Na mesma linha, Felippe Serigati, pesquisador do FGV Agro, considera pouco provável um efeito relevante sobre a inflação de alimentos no Brasil. Qualquer reflexo nos preços domésticos seria "bastante limitado" e "impossível de ser isolado" de outros fatores que influenciam o agronegócio, como a Guerra no Oriente Médio e o fenômeno El Niño. "Em teoria, poderia haver algum efeito sobre a inflação de alimentos, mas, se existir, será muito marginal. E mais do que isso, será muito difícil decompor quanto desse movimento decorreu das tarifas", diz Serigati. As tarifas americanas foram definidas em decisão anterior.
Serigati aponta que o mercado de alimentos atravessa múltiplos choques simultâneos, dificultando atribuir oscilações de preços exclusivamente ao tarifaço americano.

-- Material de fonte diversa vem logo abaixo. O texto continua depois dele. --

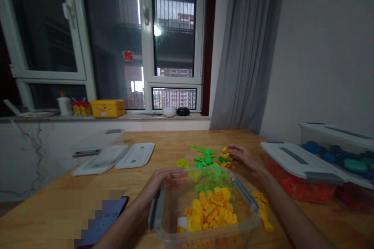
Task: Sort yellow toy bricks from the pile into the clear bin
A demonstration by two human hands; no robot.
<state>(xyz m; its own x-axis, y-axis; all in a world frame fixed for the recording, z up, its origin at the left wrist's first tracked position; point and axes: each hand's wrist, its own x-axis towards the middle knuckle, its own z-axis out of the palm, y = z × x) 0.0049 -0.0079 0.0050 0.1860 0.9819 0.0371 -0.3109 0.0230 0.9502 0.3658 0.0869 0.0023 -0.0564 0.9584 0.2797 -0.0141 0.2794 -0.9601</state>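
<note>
A clear plastic box (pixel 210 238) with grey side latches stands in front of me, with a heap of yellow toy blocks (pixel 214 210) inside. My left hand (pixel 165 179) grips its far left corner, and some fingers show through the clear wall. Beyond the box, my right hand (pixel 244 157) is closed at the fingertips on a small yellow-orange toy block (pixel 225 150). Green toy pieces (pixel 208 160) lie scattered to the left of that hand, and more light green ones (pixel 214 173) show behind the box. An orange piece (pixel 227 165) rests just below the right hand.
A yellow toy piece (pixel 264 216) lies right of the box. Lidded boxes hold red pieces (pixel 304 184) and blue pieces (pixel 324 151) at the right. White lids (pixel 136 155) and another clear box (pixel 99 140) are at the left. A phone (pixel 106 218) lies near my left forearm.
</note>
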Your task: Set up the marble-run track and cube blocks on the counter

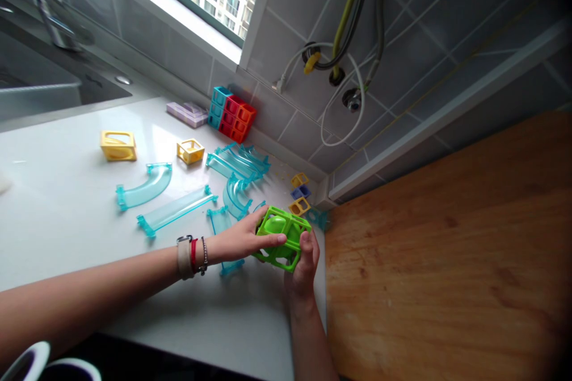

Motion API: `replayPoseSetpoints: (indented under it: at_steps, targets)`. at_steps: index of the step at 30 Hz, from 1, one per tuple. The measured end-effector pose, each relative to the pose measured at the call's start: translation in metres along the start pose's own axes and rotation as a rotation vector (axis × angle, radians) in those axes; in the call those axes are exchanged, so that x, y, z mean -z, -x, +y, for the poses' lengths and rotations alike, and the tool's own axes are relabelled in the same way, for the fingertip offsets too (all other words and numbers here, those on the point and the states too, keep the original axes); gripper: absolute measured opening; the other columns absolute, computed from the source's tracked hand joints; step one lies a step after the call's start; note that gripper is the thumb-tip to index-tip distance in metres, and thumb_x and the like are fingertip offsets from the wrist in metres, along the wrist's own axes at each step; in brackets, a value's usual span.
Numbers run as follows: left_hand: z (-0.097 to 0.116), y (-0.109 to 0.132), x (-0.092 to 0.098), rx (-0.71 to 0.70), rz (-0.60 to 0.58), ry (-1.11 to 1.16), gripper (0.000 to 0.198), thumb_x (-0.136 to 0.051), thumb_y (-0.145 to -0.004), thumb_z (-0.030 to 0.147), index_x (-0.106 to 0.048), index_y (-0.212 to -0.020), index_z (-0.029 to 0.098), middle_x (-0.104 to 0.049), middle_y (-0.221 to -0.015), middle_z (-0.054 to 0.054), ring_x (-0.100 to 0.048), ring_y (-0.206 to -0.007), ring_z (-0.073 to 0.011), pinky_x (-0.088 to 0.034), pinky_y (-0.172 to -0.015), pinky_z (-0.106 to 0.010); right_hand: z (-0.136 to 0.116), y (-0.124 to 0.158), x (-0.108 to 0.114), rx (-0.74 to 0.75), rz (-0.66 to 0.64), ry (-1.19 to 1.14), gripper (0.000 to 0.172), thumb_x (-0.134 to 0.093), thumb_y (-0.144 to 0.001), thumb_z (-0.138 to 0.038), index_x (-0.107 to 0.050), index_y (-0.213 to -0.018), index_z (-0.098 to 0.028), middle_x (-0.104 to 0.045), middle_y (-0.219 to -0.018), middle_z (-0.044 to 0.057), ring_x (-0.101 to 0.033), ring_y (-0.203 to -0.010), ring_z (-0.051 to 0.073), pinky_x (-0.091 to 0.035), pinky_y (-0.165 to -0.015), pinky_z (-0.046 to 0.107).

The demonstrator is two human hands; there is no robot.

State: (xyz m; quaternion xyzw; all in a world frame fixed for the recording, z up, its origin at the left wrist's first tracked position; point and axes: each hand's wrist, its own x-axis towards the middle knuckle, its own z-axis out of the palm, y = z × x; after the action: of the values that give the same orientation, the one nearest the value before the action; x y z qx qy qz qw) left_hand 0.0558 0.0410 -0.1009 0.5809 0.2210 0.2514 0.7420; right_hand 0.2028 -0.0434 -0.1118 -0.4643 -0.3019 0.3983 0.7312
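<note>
Between my two hands is a green block made of joined open-sided cubes (290, 232), held just above the white countertop. My left hand (254, 237), with a watch and bracelets at its wrist, grips the block's left side, thumb laid across the front. On the right side, my right hand (306, 256) is closed round it with the thumb near the edge. Clear blue track pieces lie to the left: a straight track (176, 211), a curved track (147, 187) and a stack of tracks (239, 162). Another blue track (221, 223) is partly hidden by my left forearm.
Joined blue, red and orange cubes (231, 114) stand by the tiled wall beside a purple box (187, 113). Yellow blocks (118, 146) and small yellow and purple cubes (300, 192) sit on the countertop (58, 202). A sink (40, 89) is left; a wooden board (447, 262) stands right.
</note>
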Motion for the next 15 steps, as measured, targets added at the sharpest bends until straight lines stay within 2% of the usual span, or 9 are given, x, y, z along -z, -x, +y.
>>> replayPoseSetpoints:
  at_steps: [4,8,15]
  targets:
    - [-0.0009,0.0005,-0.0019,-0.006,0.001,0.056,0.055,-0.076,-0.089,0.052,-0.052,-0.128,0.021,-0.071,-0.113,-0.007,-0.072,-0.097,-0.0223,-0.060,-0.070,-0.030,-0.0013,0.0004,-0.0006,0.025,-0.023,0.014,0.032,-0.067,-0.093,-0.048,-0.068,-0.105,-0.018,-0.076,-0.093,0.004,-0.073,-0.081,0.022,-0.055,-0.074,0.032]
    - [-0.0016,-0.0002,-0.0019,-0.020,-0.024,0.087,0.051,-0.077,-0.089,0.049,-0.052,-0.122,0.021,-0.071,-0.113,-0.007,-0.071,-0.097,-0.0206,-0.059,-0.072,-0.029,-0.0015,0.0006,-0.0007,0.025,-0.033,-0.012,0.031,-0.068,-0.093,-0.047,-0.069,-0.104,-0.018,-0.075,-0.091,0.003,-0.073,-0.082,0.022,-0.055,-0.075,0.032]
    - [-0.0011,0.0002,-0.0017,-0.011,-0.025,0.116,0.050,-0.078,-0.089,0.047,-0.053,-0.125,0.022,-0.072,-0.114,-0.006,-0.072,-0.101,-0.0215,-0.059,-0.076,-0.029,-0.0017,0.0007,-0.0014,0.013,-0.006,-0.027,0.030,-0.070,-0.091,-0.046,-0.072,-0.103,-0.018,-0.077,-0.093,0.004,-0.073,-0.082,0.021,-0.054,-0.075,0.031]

As dificuldades na cadeia de fertilizantes, com a interrupção de operações industriais por falta de enxofre, e o elevado custo do crédito rural, são fatores que pesam mais. Ele também ressalta que as oscilações do câmbio, influenciadas por ambiente eleitoral ou fatores externos, tendem a exercer um impacto muito maior sobre os preços internos do que as tarifas. "Qualquer movimento mais intenso do câmbio acaba gerando um efeito que passa por cima desses impactos secundários do tarifaço", pondera.
Assim, Serigati e Barros concluem que os maiores prejuízos da medida ficarão concentrados nas cadeias diretamente afetadas pelas tarifas, sem impactar significativamente o consumidor brasileiro. "O tarifaço incomoda muito mais os setores atingidos do que o mercado interno. Não significa que o efeito seja nulo, mas, se ele aparecer, será bastante marginal e muito difícil de identificar diante de tantos outros choques que hoje influenciam os preços dos alimentos", enfatiza Barros, que também comenta sobre o efeito na narrativa política do tarifaço, mas reitera que o dano econômico agregado é limitado em relação ao cenário anterior com a tarifa de 10%.
O economista cita ainda o acordo comercial entre Mercosul e União Europeia como exemplo de que grandes anúncios nem sempre se traduzem em mudanças imediatas. "A experiência mostra que grandes anúncios nem sempre se traduzem imediatamente em mudanças significativas no comércio. O acordo com a União Europeia é um bom exemplo: apesar de ser muito positivo em tese, até agora produziu efeitos bastante modestos sobre as exportações brasileiras. Da mesma forma, não devemos esperar um impacto macroeconômico expressivo das novas tarifas americanas", finaliza.